**What the exercise asks**
Since each line must match the original, copy out the records with no differences at all.

**Task inputs**
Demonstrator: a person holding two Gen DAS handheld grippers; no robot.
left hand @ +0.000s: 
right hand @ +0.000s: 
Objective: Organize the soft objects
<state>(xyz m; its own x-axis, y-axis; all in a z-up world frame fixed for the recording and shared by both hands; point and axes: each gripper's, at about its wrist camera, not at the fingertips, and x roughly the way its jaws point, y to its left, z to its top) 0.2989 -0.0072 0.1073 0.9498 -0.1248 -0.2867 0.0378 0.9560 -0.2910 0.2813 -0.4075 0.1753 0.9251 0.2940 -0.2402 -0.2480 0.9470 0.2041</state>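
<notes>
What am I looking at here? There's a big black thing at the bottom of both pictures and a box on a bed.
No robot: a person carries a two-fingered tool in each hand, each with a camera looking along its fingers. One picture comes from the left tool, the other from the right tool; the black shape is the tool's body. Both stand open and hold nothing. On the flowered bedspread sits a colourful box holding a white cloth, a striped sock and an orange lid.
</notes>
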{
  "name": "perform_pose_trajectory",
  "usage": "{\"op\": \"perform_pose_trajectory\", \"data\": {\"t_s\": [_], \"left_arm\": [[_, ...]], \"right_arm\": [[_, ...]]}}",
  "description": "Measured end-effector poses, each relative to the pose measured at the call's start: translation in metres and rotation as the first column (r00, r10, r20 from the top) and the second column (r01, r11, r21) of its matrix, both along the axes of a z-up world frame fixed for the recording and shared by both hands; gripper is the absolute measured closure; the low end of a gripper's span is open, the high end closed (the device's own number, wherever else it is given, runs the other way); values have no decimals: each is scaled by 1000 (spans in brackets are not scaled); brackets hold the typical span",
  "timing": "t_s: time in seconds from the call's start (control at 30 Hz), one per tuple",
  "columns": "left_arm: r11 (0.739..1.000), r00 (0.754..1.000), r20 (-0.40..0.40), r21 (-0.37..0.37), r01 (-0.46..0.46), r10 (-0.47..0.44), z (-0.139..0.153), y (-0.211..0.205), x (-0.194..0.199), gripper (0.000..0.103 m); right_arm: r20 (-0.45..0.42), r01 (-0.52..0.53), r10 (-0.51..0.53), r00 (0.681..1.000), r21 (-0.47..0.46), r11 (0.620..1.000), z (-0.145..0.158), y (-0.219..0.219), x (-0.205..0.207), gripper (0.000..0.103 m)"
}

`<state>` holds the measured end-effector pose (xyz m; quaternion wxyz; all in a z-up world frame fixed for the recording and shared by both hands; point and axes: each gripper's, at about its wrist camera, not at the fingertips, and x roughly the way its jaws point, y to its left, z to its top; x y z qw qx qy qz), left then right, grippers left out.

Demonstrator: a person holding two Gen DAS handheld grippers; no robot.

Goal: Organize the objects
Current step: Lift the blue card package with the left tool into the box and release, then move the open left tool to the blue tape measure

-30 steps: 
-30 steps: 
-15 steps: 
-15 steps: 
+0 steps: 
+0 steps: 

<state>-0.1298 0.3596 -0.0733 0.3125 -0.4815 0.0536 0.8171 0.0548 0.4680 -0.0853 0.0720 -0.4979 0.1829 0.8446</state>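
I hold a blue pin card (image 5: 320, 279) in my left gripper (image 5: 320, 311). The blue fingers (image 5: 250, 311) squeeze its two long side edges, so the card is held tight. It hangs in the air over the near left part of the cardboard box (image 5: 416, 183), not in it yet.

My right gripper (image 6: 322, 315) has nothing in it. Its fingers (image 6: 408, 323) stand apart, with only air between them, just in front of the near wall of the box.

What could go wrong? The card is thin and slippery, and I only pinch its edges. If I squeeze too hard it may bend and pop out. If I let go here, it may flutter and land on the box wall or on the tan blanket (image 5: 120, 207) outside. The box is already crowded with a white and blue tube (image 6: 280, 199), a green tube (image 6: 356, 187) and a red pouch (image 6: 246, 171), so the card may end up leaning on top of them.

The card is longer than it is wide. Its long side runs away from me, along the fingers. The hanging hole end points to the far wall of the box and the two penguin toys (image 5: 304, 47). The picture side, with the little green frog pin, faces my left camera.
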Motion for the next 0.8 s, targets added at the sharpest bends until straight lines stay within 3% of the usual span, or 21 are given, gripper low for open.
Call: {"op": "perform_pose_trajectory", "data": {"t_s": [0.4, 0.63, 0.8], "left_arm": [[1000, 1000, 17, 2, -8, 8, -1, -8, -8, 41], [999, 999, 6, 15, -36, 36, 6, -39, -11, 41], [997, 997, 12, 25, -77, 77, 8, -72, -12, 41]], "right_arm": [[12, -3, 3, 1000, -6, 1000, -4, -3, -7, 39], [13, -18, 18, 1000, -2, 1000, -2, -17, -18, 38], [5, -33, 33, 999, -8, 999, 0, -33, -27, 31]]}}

**Answer**
Demonstrator: a person holding two Gen DAS handheld grippers; no robot.
left hand @ +0.000s: 
right hand @ +0.000s: 
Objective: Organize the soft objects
<state>(xyz m; its own x-axis, y-axis; all in a z-up world frame fixed for the recording and shared by both hands; point and axes: each gripper's, at about its wrist camera, not at the fingertips, and x roughly the way its jaws point, y to its left, z to its top) 0.2989 -0.0072 0.1073 0.9498 -0.1248 -0.2867 0.0378 0.9560 -0.2910 0.2813 -0.4075 0.1753 0.9251 0.2940 -0.2402 -0.2480 0.9470 0.2041</state>
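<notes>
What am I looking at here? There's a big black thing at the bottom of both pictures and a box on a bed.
No robot: a person carries a two-fingered tool in each hand, each with a camera looking along its fingers. One picture comes from the left tool, the other from the right tool; the black shape is the tool's body. Both stand open and hold nothing. On the flowered bedspread sits a colourful box holding a white cloth, a striped sock and an orange lid.
</notes>
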{
  "name": "perform_pose_trajectory",
  "usage": "{\"op\": \"perform_pose_trajectory\", \"data\": {\"t_s\": [_], \"left_arm\": [[_, ...]], \"right_arm\": [[_, ...]]}}",
  "description": "Measured end-effector poses, each relative to the pose measured at the call's start: translation in metres and rotation as the first column (r00, r10, r20 from the top) and the second column (r01, r11, r21) of its matrix, both along the axes of a z-up world frame fixed for the recording and shared by both hands; gripper is the absolute measured closure; the low end of a gripper's span is open, the high end closed (the device's own number, wherever else it is given, runs the other way); values have no decimals: each is scaled by 1000 (spans in brackets are not scaled); brackets hold the typical span",
  "timing": "t_s: time in seconds from the call's start (control at 30 Hz), one per tuple",
  "columns": "left_arm: r11 (0.739..1.000), r00 (0.754..1.000), r20 (-0.40..0.40), r21 (-0.37..0.37), r01 (-0.46..0.46), r10 (-0.47..0.44), z (-0.139..0.153), y (-0.211..0.205), x (-0.194..0.199), gripper (0.000..0.103 m); right_arm: r20 (-0.45..0.42), r01 (-0.52..0.53), r10 (-0.51..0.53), r00 (0.681..1.000), r21 (-0.47..0.46), r11 (0.620..1.000), z (-0.145..0.158), y (-0.219..0.219), x (-0.205..0.207), gripper (0.000..0.103 m)"
}

`<state>` holds the measured end-effector pose (xyz m; quaternion wxyz; all in a z-up world frame fixed for the recording and shared by both hands; point and axes: each gripper's, at about its wrist camera, not at the fingertips, and x roughly the way its jaws point, y to its left, z to its top; x y z qw qx qy qz), left then right, grippers left out.

Demonstrator: a person holding two Gen DAS handheld grippers; no robot.

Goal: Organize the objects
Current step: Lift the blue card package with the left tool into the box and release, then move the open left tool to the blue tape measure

-30 steps: 
-30 steps: 
-15 steps: 
-15 steps: 
+0 steps: 
+0 steps: 

<state>-0.1298 0.3596 -0.0733 0.3125 -0.4815 0.0536 0.8171 0.0548 0.4680 -0.0853 0.0720 -0.4979 0.1829 0.8446</state>
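I hold a blue pin card (image 5: 320, 279) in my left gripper (image 5: 320, 311). The blue fingers (image 5: 250, 311) squeeze its two long side edges, so the card is held tight. It hangs in the air over the near left part of the cardboard box (image 5: 416, 183), not in it yet.

My right gripper (image 6: 322, 315) has nothing in it. Its fingers (image 6: 408, 323) stand apart, with only air between them, just in front of the near wall of the box.

What could go wrong? The card is thin and slippery, and I only pinch its edges. If I squeeze too hard it may bend and pop out. If I let go here, it may flutter and land on the box wall or on the tan blanket (image 5: 120, 207) outside. The box is already crowded with a white and blue tube (image 6: 280, 199), a green tube (image 6: 356, 187) and a red pouch (image 6: 246, 171), so the card may end up leaning on top of them.

The card is longer than it is wide. Its long side runs away from me, along the fingers. The hanging hole end points to the far wall of the box and the two penguin toys (image 5: 304, 47). The picture side, with the little green frog pin, faces my left camera.
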Motion for the next 0.8 s, targets added at the sharpest bends until straight lines stay within 3% of the usual span, or 21 are given, gripper low for open.
Call: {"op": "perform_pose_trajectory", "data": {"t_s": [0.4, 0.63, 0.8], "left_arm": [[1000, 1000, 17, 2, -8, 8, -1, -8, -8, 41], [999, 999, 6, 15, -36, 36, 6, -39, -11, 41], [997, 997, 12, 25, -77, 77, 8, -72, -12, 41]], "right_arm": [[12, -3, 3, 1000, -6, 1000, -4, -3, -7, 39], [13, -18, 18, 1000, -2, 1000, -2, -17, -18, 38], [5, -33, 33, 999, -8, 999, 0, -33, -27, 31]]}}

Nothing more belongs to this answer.